Money wasn’t the issue; time to resupply the fleet with trained crews
was
. And if news of
that
got out to certain inhospitable planets, those wishing to take advantage of the situation would do so. His father was in no position to offer a galactic defense against rogues, pirates, and any evil opposition that might want to take over every defenseless planet. Petty dictators had already warred with the planets that made up the Constellation League. For many years, battle had been a way of life. Peace had only come to the enforcers and the League planets a few years ago. And Delta Seven had been one of the outer-worlds that hadn’t so much as sent one man or woman to train as an enforcer crewmember. It had preferred to stay neutral and had steadfastly remained so during the fights.

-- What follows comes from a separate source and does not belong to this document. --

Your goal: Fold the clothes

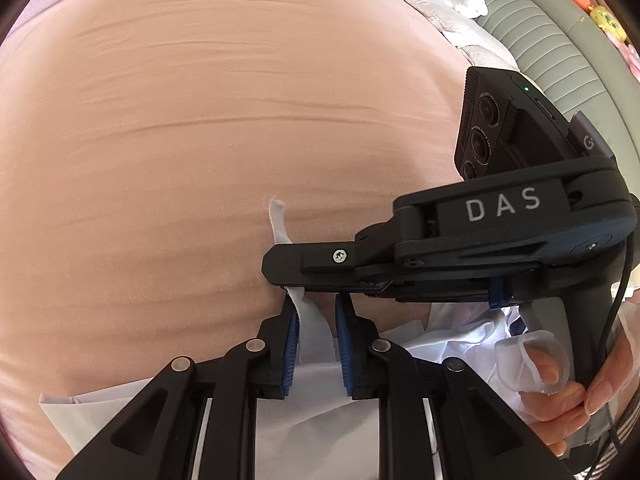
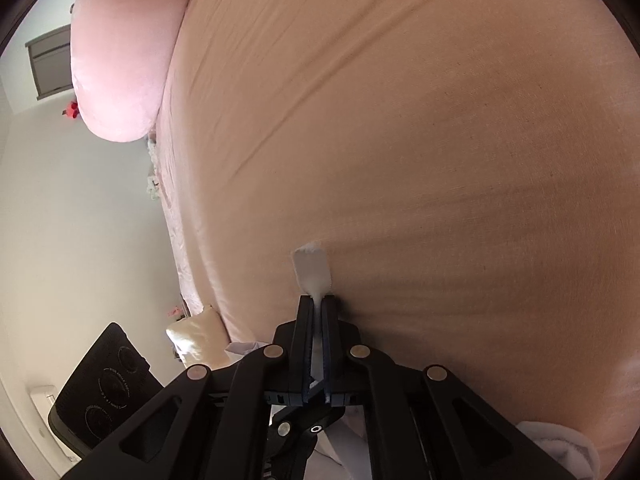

Now, the citizens of this small planet needed help. And while he could forget the past and yearn to aid this colony, there weren’t enough ships and crews to do the situation justice, and the others belonging to the League equally needed help. And
they
were and always had been staunch allies. When help was allotted, they’d demand first call, and rightly so.

Still, Nova, and probably the other citizens of Delta Seven, wouldn’t understand any of that. They were being brutally slaughtered, and a weapon was being used on them that had been universally banned. His father had suspected Delta Seven needed help and was doing what he could. And in such a way that no one would know.

Marcos felt sympathy for Nova and her world, but he also felt the need to defend what he knew to be the truth. To do so, he’d have to choose the time carefully. He knew Darius would come. All he had to do was survive until then.